The week was so full. We started at 9 in the morning for 3 or 4 hours and again in the afternoon starting at about 3 for the same amount of time. Plus, we listened to 2 concerts a day!
There were 16 of us from NEC who were working with the students, woodwind, trombones, strings, percussion, big band. We were treated extremely well. The appreciation and the spirit of the students was almost overwhelming.
The trombones were one of the biggest numbers of like instruments at the seminar. Maybe the biggest! The ages ranged from 8 to 30years old I believe. The 8 year old named Kasin, was SO talented and SERIOUS! He never lost his focus. Really impressive for anyone let alone an 8 year old!

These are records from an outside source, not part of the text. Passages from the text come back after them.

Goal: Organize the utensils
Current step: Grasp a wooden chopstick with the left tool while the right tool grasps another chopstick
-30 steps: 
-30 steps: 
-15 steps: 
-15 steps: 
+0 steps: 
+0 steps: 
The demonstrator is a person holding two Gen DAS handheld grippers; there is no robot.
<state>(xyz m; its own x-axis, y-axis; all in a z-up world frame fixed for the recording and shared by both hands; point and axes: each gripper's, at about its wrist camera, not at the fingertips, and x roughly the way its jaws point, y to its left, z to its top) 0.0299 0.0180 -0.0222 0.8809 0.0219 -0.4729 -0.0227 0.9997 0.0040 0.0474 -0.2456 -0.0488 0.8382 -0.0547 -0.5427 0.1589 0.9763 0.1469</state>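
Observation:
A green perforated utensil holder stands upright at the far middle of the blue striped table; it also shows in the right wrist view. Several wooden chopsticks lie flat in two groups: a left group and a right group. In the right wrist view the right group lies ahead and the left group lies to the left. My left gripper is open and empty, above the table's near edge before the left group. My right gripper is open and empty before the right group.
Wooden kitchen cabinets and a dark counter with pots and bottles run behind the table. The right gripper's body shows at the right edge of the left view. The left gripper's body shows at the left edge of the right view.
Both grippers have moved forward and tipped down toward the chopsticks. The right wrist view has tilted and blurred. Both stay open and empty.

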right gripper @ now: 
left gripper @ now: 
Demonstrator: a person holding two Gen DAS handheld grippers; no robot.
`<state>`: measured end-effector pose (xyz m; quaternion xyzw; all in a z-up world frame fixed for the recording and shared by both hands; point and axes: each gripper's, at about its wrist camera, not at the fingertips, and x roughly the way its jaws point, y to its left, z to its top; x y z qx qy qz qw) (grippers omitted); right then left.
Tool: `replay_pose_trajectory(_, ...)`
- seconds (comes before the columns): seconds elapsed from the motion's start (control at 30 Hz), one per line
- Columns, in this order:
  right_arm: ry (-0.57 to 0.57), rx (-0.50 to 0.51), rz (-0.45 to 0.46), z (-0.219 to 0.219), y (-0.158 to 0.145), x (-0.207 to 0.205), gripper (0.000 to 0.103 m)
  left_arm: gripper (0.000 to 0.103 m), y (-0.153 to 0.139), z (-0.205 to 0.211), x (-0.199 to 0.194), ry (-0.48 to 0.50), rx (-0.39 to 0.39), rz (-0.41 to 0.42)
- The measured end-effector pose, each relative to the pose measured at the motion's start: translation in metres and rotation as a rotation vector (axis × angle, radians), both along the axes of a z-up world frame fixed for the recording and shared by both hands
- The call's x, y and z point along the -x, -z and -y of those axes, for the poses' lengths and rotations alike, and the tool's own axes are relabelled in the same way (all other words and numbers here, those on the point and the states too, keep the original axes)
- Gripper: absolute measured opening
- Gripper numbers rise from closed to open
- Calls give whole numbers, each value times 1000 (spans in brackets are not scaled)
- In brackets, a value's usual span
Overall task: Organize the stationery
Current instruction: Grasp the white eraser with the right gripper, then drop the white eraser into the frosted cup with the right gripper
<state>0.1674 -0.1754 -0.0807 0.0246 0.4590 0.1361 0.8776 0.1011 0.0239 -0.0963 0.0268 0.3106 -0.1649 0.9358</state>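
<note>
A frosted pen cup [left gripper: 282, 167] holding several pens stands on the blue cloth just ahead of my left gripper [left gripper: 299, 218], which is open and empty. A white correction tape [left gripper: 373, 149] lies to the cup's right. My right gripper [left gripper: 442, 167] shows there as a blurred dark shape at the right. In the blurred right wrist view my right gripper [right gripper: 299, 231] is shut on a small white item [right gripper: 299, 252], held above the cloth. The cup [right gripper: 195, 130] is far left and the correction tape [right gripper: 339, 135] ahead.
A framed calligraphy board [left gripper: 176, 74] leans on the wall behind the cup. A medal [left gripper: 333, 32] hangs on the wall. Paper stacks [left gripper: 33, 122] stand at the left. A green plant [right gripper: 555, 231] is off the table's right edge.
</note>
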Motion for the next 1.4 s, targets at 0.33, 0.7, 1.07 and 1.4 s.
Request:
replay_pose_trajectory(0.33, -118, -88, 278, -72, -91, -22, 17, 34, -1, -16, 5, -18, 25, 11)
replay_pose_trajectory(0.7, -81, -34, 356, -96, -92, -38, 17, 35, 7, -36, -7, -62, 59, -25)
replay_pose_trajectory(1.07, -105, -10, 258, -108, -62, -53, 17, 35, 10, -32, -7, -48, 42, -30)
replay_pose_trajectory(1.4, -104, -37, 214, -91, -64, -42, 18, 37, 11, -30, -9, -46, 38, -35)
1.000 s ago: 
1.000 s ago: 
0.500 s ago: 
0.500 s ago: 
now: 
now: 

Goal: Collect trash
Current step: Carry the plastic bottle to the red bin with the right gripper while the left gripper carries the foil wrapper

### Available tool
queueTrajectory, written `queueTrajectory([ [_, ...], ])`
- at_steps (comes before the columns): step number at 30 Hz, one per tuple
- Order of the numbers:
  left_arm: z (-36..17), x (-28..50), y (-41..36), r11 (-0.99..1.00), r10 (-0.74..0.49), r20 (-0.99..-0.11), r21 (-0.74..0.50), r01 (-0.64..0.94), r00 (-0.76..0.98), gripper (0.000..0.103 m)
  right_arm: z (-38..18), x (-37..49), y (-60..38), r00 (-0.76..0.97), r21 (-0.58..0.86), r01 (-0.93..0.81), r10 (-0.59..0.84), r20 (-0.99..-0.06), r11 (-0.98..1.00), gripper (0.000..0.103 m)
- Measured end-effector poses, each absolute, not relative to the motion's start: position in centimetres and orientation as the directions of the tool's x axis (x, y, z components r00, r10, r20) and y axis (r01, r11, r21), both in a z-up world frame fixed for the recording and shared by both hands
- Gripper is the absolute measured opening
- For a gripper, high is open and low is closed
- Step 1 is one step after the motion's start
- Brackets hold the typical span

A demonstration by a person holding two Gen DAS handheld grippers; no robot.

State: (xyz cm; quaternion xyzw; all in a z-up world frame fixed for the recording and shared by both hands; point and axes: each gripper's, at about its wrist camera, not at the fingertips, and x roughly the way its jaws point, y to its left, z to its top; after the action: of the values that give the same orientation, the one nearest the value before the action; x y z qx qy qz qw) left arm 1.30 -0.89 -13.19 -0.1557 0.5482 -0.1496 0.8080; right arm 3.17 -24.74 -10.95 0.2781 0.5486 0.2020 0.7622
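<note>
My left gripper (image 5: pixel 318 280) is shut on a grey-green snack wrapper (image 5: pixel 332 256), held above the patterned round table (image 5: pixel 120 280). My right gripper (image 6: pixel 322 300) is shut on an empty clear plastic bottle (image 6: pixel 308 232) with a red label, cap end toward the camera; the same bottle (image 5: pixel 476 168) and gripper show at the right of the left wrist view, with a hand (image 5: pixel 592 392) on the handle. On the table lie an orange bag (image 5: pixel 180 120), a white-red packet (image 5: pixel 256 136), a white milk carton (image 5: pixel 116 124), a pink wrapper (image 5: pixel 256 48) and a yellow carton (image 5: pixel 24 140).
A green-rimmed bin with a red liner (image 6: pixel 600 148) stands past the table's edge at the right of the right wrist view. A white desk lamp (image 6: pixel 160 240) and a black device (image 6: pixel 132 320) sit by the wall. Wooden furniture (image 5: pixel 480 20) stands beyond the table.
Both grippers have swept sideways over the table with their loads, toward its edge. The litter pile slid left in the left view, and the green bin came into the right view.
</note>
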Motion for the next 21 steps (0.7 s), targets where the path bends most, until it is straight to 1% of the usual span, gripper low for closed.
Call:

The trombone teachers who were present included Miguel Sanchez, the main teacher who is a fantastic trombonist, performer, teacher, person and founder of the Veneszuela Trombone Ensemble. His sister Melissa is also a terrific teacher, coach, performer and person. Their father, Angel Sanchez was also participating in my classes and was a big teacher for many years in Caracas. He was present in all the classes. Really inspiring.
Our times together were spent in group warm-ups, choir, solos, quartets, many discussions and workshops on all aspects of playing. Lots of laughter, serious times, the deeper questions about music and profound musical connection to the spirit of the music and above all an incredible humanity.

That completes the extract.